Целителям, между прочим, положено быть добрыми.
Всепрощающими.
И беззащитными. Однако чего-чего, а беззащитности в Одовецкой не было. И она усмехнулась этак с пониманием, отступила. Повернула голову Стрежницкого к окну и поморщилась.
– Безобразие… его мыли еще, видать, при Николае… Сиди смирно. Закрой глаз… и второй тоже.
Стрежницкий попытался, но если здоровый глаз закрывался и открывался нормально, то с больным вышло иначе. Восстановленное веко лишь подергивалось, но Одовецкую это не смутило.

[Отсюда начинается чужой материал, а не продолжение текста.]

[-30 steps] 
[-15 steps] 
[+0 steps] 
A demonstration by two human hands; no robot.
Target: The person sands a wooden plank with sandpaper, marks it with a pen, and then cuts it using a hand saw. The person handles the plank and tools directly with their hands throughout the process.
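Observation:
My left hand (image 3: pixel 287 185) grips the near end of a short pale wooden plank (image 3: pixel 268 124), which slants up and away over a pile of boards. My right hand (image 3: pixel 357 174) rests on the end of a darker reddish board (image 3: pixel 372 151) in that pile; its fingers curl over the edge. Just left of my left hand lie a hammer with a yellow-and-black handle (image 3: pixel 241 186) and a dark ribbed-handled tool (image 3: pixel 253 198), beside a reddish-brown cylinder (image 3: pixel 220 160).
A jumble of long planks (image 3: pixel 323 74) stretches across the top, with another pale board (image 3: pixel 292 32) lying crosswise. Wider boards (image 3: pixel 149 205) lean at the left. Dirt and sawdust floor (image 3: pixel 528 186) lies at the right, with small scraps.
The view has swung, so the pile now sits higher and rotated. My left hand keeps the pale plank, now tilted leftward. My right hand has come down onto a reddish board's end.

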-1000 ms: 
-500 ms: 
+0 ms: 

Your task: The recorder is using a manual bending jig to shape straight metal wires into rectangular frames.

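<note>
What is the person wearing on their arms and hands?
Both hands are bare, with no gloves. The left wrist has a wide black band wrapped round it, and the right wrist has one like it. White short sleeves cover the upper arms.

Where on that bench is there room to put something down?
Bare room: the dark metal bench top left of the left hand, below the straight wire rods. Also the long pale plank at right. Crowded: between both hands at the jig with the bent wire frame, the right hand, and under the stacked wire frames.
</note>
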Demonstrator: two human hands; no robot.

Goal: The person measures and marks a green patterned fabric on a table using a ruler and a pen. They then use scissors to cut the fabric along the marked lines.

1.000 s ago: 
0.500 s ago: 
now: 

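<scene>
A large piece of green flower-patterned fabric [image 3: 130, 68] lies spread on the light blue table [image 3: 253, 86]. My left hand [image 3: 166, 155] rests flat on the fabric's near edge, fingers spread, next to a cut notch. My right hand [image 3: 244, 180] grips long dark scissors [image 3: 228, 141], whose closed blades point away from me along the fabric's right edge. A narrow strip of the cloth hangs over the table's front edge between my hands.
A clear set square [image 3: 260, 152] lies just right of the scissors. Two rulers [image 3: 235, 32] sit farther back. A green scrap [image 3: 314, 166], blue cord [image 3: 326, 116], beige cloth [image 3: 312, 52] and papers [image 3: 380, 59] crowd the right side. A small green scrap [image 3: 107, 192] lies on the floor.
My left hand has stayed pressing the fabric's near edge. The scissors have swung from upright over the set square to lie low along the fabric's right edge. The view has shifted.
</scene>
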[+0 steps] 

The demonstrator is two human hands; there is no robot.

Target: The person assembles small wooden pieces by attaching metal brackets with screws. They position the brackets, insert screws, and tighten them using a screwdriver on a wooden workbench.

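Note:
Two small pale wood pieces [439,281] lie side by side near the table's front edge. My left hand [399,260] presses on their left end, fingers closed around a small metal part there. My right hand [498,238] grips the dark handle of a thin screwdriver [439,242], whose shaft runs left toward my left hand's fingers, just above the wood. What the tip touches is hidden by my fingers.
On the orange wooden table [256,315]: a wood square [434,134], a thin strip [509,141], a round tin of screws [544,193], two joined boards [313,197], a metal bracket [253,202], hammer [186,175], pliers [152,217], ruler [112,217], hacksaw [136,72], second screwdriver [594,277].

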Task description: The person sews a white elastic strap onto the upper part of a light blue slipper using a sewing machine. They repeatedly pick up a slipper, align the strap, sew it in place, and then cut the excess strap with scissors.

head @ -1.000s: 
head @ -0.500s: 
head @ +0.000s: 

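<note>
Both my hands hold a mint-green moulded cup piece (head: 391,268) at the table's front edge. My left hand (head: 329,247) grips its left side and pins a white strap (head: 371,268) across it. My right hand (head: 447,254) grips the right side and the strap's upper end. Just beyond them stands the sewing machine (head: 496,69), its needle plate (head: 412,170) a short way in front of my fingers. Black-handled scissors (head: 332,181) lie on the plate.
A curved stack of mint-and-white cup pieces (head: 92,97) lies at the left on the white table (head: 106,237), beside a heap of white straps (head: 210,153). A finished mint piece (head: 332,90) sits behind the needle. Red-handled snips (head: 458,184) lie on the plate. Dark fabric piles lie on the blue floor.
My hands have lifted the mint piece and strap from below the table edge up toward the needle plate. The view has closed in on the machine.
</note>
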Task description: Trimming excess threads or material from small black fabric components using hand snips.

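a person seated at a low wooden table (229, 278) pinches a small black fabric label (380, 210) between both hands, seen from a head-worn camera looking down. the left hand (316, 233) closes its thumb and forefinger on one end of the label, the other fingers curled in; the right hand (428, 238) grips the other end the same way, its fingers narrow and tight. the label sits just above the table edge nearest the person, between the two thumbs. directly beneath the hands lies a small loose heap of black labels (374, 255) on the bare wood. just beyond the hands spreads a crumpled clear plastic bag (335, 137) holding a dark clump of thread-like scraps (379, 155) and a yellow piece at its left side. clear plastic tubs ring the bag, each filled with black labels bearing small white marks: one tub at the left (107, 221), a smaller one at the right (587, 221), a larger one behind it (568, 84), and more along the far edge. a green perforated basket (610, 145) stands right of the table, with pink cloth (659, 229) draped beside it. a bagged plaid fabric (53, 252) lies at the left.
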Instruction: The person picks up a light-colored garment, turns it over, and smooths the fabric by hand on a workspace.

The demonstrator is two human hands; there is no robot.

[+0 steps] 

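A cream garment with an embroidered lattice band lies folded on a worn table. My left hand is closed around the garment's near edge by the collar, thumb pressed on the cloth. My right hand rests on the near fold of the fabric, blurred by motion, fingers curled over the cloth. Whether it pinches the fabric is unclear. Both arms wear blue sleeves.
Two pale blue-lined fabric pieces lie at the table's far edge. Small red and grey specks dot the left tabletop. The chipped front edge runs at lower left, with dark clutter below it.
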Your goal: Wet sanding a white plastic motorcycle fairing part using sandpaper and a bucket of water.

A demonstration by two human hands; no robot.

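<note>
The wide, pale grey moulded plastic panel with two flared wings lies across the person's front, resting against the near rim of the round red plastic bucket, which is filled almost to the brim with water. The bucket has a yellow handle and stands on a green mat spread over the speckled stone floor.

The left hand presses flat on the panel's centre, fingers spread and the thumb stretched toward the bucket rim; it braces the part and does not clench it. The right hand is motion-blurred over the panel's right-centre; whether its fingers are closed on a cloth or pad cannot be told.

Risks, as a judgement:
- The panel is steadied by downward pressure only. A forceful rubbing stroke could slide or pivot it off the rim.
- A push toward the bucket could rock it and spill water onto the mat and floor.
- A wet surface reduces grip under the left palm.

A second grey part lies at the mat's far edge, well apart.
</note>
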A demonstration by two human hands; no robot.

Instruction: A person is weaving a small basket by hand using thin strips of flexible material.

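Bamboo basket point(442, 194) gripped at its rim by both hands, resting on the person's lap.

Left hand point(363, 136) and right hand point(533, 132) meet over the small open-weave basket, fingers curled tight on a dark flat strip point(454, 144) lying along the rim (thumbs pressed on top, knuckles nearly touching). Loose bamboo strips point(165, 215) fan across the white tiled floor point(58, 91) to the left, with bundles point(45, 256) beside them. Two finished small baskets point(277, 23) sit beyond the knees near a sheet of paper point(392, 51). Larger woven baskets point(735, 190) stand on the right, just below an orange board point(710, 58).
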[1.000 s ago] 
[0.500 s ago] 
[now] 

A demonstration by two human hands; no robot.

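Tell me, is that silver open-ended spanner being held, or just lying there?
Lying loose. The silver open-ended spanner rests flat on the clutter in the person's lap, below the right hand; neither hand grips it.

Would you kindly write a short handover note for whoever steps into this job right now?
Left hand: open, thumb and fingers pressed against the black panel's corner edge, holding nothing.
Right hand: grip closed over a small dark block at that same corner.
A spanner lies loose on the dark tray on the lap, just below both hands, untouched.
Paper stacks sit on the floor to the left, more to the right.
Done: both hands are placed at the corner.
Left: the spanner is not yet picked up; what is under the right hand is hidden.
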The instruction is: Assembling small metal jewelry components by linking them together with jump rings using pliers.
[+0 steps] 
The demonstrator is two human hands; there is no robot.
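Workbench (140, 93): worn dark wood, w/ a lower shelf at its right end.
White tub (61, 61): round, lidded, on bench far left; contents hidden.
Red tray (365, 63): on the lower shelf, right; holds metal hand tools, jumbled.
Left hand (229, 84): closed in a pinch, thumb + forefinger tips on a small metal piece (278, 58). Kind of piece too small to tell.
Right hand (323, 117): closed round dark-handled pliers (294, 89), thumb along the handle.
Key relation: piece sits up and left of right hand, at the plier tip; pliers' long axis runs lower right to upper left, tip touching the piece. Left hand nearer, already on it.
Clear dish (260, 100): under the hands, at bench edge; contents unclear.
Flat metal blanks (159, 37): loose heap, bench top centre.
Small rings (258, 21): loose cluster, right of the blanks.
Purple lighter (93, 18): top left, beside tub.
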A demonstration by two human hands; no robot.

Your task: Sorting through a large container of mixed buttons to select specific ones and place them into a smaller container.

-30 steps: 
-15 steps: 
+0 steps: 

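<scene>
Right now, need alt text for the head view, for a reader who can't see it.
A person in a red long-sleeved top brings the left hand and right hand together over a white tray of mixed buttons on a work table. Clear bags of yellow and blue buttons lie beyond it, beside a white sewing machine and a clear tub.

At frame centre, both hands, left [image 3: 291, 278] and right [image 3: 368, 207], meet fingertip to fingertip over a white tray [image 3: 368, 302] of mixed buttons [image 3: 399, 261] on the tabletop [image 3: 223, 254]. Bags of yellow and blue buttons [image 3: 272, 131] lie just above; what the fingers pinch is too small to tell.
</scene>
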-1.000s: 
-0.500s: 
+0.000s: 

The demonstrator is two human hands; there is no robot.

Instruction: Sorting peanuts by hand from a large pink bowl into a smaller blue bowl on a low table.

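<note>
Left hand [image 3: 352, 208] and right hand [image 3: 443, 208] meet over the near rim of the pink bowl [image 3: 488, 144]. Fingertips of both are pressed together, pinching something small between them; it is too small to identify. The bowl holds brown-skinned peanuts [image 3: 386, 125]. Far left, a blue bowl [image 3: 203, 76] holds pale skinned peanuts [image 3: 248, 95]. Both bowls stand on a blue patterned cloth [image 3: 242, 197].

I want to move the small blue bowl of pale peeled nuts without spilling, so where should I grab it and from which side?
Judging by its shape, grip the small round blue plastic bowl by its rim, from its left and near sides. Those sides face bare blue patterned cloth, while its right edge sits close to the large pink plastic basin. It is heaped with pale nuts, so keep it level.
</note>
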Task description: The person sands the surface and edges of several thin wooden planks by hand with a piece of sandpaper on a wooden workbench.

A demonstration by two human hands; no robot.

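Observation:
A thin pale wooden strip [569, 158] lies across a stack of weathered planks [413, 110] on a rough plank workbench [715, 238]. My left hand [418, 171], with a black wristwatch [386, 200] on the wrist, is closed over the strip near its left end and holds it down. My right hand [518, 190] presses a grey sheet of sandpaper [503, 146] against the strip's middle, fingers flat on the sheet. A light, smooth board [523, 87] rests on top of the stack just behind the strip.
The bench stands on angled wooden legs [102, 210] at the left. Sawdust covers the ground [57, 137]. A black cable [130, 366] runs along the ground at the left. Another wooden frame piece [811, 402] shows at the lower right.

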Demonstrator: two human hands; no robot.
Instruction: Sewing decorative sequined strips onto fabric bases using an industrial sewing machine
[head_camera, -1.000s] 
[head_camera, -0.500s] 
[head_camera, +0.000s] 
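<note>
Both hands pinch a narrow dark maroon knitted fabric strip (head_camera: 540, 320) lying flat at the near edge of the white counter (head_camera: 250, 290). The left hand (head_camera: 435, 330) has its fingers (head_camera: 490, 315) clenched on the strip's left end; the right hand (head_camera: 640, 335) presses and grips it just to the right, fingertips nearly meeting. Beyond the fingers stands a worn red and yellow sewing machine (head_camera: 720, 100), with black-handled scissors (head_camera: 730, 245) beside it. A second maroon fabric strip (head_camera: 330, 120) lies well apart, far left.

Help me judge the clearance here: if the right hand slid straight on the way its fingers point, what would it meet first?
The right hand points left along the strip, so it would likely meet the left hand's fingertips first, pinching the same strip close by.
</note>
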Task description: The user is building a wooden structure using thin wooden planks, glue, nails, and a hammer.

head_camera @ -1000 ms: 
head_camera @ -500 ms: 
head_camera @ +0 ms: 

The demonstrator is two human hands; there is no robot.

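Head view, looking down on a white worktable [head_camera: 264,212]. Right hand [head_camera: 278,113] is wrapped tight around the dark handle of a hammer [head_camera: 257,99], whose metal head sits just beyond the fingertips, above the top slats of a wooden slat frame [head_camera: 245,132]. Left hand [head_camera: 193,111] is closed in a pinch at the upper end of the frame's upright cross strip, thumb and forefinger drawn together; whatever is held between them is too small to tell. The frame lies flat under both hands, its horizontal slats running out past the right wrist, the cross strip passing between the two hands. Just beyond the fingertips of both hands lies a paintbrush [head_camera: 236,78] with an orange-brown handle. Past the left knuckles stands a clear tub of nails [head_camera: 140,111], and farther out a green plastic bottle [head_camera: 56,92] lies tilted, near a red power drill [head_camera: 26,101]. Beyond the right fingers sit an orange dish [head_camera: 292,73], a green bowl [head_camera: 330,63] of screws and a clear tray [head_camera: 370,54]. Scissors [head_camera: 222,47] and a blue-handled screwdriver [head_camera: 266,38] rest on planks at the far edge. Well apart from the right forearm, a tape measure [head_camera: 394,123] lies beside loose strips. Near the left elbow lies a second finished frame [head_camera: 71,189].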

– Ничего, со временем чувствительность восстановится. Я все говорю, чтобы ты, бестолочь белобрысая, понял, что с прошлым управиться нелегко, однако жить с ним еще тяжелей. Я ушла не столько потому, что боялась за себя, да и Аглаю было у кого спрятать, небось императрица не отказалась бы за сиротой присмотреть. Нет, я ушла, чтобы искушения не было. Когда находишься рядом, день изо дня, то тяжело устоять. А целителю от человека избавиться проще простого, никто и не поймет, что случилось.